Music
Turkey has a long musical tradition, and therefore many kinds of it – starting with military music, and ending with pop. Today, you can listen to a Janissary band at the Military Museum in Istanbul, whose music, won on timpani, bagpipes and horns to the accompaniment of guns, encouraged the soldiers to fight. The Turkish army marched to Europe with this music, and in the event of a retreat and the accompanying panic, she left many instruments, which thus penetrated into European culture. Composers such as Mozart and Beethoven were often inspired by Janissary music.
Before, however, military and court music was created (classic), there was folk and religious music. It is based on quarter-tone intervals, not on tones and semitones, what kind of music we are used to. Folk music was formerly represented by itinerant musicians (Asik), appeared at the beginning of the 15th century. Like a medieval European troubadour, so the asik wandered from settlement to settlement, playing on saz (an instrument similar in construction to the balalaika, with a long neck and three strings), and his songs had a political and social overtone. Sometimes asika can be found in the east of the country, in Erzurum or Kars or in Konya, at local festivals.

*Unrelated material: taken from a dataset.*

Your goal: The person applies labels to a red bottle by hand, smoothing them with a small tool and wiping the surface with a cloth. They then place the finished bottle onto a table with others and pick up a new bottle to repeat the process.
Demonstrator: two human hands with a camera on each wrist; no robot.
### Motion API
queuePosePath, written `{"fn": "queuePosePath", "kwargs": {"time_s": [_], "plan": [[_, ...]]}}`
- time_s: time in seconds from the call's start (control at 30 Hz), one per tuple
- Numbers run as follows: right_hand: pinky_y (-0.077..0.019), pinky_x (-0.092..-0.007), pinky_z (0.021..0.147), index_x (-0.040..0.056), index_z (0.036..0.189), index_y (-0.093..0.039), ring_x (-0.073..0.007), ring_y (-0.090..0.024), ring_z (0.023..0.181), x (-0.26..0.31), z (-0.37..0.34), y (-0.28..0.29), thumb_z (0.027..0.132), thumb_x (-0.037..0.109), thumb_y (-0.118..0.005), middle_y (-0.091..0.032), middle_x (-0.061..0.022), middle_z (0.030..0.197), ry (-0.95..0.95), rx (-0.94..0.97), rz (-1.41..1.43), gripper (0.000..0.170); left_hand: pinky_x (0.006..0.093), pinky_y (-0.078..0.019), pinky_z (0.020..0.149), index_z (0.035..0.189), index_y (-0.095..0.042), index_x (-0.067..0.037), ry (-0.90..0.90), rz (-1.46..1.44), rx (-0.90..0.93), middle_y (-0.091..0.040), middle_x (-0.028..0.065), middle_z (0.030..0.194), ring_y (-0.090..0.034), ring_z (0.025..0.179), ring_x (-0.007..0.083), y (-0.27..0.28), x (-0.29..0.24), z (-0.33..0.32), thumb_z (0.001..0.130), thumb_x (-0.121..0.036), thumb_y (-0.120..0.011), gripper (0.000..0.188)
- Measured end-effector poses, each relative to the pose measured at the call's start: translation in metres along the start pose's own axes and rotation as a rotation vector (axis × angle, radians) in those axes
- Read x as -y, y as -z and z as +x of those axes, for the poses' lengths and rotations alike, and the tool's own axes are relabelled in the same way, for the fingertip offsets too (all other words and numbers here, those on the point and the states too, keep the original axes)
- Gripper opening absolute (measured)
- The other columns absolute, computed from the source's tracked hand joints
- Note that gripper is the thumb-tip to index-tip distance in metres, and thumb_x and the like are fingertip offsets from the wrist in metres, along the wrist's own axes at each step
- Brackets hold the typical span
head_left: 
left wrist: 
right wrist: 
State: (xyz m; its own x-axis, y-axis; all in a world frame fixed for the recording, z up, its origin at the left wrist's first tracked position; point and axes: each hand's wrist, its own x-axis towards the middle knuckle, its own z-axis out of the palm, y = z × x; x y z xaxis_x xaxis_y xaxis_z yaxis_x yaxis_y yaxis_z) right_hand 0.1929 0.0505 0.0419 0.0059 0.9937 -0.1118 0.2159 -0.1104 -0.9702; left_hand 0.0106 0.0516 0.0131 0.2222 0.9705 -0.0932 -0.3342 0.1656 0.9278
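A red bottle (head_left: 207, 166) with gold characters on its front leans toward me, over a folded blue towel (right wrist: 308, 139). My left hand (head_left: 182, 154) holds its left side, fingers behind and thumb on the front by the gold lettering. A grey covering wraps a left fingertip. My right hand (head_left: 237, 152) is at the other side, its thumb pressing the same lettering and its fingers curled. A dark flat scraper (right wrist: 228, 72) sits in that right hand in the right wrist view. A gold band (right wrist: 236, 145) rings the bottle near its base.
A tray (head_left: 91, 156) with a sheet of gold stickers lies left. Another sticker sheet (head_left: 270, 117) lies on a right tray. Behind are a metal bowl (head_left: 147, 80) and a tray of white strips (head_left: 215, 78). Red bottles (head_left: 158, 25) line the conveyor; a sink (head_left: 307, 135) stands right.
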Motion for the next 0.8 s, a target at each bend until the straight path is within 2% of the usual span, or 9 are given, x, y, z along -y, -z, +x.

Religious music was dominant in convents, mostly mystical, like the spinning dervishes, and is still performed by them today. It is characterized by great variety and a quick rhythm tapped out by the kudum.
Turkish instruments
Law, a popular instrument among Arabs, came to Turkey in the 18th century., and he was favored by noble women. Kanun is flat, trapezoidal in shape, z 72 stringami. The Keman is nothing but a European violin, long neck lute drum with eight double strings. Arabic, and also Turkish for a long time, the ud is also a lute – the ancestor of all European lutes and guitars, which, so as saz, in appearance it is similar to a balalaika. The resonance box has a pear-shaped shape and a short neck (neck) ending in a characteristic 60-degree bend. Mostly it counts 11 the 12 strings. Ney is a wooden flute, characteristic of not only Turkish culture, but also Persian and Arab. Ma 10 holes and in Turkey can be extracted from it 14 tones. It was – and still is – the primary instrument used by the dervishes, who claim, that the sound of ney is similar to the voice of God. Kudum is a kind of boiler or drum, once braided, then wooden and ceramic.
Pop music is the most popular in today's Turkey, which is characterized by eclecticism. It is a combination of western rhythms with eastern notes, which gives sometimes interesting, and sometimes an unpleasant effect. Most often this kind of music is heard in taxis, dolmuszach and public places and private homes. Of course, well-known bands and singers from Western and Turkey are popular, but local stars break records of popularity. Rock is played here, rap and broadly understood pop, and what's interesting, Tarkan, known to us, was not so popular in Turkey, as it may seem, because many feel that his music was influenced too much by Western culture. In addition to Tarkan, pop music is played, among others, by. That's Poker, Mustafa Sandal and the Ayna band, high-flight rock is played by Haluk Levent (nice Arkadas album) and the Athena band (Hersey Yolund's album recommendable), sounding a bit like Goran Bregović. Who wants to listen to traditional Kurdish melodies, can find Sivan Perver's records in stores.